Other Illinois academic libraries which have joined the system recently are: Illinois Institute of Technology, Chicago; Catholic Theological Union, Chicago; Northern Illinois University, DeKalb; St. Xavier College, Chicago; Lake Forest College, Lake Forest; and Illinois State University, Normal.
• The State University of New York College at Brockport’s Drake Memorial Library has collaborated with the college’s Educational Communications Center to produce a library instruction program for freshmen which began this fall. The program is required of all incoming freshmen as part of their year-long general education communication skills course. During the fall semester freshmen view videotapes on library orientation, basic reference materials, the card catalog, and periodical indexes, and complete workbook exercises in the library to supplement information presented in the tapes. At a future date a full description of the program will be available from ERIC.
GALLAUDET TOUR PLANNED
A tour of the new Learning Center of Gallaudet College, the only liberal arts college in the world designed exclusively for hearing-impaired students, will be offered free of charge to ALA Midwinter Conference participants on Monday afternoon, February 2.

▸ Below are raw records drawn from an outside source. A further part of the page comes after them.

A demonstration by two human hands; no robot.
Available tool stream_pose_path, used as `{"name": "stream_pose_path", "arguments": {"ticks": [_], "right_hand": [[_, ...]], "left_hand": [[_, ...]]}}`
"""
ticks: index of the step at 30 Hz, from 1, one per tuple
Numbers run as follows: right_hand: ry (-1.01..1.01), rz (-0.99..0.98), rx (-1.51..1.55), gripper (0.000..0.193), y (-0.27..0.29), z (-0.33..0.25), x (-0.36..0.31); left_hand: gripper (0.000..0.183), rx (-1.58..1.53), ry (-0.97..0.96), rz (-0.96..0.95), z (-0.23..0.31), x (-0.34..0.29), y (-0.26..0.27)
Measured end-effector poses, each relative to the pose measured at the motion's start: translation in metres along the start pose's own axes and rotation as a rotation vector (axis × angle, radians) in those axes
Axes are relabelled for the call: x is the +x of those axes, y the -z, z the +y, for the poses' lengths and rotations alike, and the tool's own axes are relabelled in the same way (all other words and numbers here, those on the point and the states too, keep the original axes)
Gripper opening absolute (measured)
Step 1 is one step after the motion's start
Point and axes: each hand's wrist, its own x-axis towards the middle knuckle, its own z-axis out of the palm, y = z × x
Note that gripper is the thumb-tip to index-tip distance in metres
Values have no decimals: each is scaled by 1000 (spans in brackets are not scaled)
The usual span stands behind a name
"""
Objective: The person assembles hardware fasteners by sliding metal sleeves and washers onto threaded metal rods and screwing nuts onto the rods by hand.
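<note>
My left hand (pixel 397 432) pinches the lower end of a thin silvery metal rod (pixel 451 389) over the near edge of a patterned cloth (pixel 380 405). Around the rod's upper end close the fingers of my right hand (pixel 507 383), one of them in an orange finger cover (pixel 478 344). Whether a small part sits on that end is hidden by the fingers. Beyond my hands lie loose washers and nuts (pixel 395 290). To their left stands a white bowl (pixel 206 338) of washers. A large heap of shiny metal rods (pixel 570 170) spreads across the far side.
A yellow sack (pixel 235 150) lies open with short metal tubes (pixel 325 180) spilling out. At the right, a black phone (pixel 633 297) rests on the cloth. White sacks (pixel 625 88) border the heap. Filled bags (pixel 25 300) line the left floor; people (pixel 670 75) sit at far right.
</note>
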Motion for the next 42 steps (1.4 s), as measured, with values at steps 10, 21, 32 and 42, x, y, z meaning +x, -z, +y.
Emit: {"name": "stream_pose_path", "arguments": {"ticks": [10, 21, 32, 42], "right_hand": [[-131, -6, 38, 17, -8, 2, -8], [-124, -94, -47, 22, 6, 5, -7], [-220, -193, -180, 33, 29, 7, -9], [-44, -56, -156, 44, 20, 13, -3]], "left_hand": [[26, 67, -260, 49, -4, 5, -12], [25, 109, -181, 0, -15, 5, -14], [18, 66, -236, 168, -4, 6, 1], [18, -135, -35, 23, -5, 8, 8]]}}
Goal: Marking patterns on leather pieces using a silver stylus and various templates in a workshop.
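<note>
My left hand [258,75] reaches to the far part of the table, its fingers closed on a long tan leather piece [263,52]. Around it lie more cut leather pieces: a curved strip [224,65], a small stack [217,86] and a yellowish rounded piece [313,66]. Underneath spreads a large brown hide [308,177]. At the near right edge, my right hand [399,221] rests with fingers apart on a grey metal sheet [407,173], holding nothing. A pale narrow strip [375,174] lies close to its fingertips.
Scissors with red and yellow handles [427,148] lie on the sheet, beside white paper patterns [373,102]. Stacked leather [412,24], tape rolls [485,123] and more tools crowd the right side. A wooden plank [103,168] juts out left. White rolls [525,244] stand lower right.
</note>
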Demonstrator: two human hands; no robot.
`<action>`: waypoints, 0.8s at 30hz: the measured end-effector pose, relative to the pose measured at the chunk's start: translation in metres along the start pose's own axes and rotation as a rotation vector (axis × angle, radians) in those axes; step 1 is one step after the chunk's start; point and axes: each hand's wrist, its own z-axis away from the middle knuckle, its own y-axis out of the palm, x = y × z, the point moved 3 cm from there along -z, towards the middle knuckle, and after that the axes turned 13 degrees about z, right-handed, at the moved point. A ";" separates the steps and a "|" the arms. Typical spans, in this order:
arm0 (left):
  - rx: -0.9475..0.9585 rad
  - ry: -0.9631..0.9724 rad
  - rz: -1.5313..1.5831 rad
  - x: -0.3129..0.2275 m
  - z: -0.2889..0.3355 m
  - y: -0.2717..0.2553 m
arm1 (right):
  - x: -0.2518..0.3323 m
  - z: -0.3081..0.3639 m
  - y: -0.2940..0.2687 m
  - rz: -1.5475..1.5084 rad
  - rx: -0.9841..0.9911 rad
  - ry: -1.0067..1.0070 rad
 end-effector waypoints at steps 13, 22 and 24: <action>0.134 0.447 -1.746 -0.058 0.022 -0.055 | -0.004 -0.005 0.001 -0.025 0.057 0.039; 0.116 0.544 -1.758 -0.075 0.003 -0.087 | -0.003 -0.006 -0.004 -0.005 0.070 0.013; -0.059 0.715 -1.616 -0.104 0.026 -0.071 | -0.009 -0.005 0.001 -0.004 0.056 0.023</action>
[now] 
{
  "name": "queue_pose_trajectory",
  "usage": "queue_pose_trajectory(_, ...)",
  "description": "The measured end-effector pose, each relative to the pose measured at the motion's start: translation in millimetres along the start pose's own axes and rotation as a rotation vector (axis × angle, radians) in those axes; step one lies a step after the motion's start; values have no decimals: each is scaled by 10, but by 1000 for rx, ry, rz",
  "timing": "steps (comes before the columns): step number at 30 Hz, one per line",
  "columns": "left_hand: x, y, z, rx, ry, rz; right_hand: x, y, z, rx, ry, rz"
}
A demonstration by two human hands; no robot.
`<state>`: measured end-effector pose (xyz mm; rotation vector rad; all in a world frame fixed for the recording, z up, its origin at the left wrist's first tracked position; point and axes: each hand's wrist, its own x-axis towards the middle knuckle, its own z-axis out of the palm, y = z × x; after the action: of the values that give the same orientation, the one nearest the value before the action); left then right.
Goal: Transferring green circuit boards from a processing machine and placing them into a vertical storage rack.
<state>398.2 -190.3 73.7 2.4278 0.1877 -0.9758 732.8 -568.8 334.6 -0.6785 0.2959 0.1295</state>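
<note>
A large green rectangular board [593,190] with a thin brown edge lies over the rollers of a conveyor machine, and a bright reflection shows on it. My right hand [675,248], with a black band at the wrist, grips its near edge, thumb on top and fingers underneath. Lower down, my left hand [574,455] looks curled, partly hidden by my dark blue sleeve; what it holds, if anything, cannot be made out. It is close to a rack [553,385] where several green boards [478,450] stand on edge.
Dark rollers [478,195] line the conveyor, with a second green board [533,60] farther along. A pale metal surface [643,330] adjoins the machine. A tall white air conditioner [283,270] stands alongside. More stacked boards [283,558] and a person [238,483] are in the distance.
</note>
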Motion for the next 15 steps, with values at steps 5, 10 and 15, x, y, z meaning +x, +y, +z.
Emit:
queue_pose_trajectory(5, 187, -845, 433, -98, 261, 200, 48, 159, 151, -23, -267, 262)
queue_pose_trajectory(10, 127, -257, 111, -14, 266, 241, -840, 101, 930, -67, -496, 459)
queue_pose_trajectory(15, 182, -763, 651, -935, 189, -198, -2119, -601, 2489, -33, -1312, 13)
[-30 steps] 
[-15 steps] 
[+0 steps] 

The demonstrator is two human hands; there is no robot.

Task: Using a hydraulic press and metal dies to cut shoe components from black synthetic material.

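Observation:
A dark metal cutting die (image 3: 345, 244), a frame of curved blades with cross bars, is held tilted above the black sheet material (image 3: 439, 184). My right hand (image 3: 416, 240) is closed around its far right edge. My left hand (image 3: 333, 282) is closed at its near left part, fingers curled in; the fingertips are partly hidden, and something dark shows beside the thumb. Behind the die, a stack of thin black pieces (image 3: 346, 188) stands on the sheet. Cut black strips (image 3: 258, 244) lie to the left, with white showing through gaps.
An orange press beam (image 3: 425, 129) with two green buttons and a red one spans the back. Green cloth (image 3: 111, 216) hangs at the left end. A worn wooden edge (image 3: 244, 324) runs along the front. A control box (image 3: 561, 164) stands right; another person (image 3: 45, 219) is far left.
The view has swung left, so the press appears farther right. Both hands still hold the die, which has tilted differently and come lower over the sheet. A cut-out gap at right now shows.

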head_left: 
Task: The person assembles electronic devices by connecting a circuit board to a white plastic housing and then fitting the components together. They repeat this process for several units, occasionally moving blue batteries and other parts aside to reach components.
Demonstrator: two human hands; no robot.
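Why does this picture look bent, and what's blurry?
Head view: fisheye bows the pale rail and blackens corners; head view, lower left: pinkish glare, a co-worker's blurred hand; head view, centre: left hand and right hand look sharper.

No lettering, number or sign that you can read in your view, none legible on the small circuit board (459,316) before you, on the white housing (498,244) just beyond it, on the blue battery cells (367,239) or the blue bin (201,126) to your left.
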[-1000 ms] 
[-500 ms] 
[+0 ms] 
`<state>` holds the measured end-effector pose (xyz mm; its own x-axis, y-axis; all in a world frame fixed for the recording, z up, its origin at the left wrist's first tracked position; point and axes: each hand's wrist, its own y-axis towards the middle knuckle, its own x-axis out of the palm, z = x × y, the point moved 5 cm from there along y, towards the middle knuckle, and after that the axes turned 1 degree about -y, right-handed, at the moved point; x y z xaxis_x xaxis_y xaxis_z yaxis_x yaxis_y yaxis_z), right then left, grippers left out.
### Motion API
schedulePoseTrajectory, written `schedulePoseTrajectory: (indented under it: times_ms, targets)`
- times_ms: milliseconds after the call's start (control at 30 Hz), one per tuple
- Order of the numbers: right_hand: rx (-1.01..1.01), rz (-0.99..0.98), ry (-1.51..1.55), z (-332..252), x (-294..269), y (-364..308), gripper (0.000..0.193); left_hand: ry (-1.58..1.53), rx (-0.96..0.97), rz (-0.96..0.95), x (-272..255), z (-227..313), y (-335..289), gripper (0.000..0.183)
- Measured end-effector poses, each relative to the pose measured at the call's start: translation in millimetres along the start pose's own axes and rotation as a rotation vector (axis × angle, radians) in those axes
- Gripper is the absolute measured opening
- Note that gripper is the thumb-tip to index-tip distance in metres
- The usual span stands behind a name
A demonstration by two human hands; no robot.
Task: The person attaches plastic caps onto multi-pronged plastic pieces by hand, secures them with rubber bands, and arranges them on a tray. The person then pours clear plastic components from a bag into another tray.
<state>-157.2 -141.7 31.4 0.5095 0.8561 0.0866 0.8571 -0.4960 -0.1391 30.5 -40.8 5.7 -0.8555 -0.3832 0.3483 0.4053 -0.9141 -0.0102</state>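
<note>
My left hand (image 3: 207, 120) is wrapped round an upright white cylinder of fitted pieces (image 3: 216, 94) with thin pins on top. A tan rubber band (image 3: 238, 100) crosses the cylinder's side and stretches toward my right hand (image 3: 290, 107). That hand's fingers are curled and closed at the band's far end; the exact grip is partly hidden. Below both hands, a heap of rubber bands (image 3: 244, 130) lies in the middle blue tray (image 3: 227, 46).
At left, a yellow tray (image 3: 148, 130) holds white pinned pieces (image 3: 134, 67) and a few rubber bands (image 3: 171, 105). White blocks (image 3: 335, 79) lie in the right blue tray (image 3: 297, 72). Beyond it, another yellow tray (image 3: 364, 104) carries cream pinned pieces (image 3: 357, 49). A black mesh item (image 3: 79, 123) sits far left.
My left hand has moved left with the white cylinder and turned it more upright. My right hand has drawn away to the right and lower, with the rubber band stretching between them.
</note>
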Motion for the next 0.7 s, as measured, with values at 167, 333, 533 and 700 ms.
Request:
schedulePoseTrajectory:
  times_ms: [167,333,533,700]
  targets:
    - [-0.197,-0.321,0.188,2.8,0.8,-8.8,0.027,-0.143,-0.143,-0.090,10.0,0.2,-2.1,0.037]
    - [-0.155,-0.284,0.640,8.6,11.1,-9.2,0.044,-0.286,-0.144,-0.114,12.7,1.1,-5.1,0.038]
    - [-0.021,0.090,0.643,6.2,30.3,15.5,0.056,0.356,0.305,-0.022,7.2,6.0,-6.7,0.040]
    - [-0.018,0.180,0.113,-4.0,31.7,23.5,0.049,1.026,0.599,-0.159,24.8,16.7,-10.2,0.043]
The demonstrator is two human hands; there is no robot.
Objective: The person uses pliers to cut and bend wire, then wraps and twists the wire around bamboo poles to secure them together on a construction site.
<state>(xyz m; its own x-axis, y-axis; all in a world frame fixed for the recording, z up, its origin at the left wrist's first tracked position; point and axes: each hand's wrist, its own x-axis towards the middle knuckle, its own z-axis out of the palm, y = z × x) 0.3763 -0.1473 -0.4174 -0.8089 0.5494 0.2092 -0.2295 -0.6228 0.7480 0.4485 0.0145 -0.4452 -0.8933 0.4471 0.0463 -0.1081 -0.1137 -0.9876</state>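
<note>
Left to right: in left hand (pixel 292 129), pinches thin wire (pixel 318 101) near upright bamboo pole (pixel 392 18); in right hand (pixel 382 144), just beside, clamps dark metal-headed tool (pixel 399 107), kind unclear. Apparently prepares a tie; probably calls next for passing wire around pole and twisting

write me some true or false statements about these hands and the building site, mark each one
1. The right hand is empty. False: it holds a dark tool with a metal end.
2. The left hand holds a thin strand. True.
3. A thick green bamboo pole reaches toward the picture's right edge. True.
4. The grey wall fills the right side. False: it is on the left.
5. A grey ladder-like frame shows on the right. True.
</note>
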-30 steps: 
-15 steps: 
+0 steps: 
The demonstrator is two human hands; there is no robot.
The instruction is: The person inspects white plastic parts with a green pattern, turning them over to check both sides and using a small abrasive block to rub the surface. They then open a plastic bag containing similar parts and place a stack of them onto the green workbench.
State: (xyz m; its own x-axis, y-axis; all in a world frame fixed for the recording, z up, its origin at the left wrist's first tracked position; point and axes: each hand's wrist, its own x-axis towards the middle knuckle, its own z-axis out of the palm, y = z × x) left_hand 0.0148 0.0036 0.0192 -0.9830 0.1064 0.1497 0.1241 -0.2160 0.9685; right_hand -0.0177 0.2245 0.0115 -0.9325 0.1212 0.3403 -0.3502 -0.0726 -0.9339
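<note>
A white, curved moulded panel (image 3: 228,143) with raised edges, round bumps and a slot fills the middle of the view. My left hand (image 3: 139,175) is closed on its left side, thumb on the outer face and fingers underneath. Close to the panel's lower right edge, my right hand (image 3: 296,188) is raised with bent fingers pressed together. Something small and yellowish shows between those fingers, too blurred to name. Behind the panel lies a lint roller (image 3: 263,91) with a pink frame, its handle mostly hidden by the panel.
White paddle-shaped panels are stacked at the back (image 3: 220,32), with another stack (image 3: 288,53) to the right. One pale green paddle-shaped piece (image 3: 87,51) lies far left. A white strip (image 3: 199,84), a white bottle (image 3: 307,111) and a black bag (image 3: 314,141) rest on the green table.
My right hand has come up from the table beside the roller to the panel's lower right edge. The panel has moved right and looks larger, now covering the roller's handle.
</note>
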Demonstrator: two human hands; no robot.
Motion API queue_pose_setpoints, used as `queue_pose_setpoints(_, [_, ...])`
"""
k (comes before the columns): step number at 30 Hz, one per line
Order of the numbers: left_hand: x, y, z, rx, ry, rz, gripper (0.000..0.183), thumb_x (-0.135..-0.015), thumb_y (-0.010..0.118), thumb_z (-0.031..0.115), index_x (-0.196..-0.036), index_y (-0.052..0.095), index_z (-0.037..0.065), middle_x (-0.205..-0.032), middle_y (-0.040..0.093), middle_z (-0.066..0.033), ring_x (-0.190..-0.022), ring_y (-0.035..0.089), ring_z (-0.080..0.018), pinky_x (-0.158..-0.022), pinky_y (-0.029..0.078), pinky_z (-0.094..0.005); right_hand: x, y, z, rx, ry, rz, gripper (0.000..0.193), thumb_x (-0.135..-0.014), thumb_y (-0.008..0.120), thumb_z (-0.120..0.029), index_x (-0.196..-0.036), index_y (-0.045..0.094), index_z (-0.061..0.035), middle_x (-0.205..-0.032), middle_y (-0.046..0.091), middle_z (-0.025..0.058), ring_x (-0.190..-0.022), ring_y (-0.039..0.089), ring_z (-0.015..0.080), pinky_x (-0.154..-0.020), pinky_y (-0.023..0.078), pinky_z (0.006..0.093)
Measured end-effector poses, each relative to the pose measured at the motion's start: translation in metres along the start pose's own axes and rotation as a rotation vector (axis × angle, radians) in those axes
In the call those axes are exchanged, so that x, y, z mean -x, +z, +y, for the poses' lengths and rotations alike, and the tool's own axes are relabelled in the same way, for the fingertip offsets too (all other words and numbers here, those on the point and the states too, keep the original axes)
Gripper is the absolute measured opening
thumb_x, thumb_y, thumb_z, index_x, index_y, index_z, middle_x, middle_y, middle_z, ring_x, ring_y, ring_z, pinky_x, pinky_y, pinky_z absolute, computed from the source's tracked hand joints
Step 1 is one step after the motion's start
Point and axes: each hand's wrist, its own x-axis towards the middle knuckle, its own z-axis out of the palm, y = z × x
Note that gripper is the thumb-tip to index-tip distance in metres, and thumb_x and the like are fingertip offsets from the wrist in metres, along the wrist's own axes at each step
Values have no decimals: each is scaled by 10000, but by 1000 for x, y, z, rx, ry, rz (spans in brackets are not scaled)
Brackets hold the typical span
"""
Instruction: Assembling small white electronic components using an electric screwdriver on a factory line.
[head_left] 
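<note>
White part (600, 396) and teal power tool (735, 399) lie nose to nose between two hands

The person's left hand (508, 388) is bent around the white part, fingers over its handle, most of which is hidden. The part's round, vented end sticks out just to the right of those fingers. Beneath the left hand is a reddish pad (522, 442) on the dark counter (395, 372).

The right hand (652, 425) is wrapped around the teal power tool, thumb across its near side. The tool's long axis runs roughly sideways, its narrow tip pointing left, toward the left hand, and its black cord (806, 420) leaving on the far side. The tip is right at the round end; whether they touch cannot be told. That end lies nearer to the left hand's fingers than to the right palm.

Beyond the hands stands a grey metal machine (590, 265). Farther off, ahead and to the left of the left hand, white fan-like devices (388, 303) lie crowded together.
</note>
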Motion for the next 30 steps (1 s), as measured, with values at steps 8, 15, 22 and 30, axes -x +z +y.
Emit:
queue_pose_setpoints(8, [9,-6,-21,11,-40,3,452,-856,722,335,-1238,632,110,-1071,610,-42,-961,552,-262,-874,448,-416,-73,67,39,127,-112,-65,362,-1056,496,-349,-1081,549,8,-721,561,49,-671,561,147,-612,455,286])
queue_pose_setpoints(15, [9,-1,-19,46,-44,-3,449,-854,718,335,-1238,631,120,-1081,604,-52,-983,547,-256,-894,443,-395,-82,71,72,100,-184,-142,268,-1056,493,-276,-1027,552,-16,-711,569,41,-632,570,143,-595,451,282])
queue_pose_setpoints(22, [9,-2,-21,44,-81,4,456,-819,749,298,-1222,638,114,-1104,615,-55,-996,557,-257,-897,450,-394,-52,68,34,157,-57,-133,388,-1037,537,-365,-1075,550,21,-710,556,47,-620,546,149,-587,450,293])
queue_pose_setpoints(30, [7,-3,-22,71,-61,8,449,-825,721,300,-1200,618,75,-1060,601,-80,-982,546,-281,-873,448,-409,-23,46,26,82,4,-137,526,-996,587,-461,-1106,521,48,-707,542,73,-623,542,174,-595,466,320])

Transportation will be provided by Gallaudet College and will leave the Sheraton Washington every 30 minutes from 1:30 to 3:00 p.m. Tours will take approximately 21/2 hours, including the round trip.
The Learning Center opened on January 5, 1981, and integrates the resources and services of the Gallaudet College Library and parts of College Educational Resources (television, instructional development, and photography).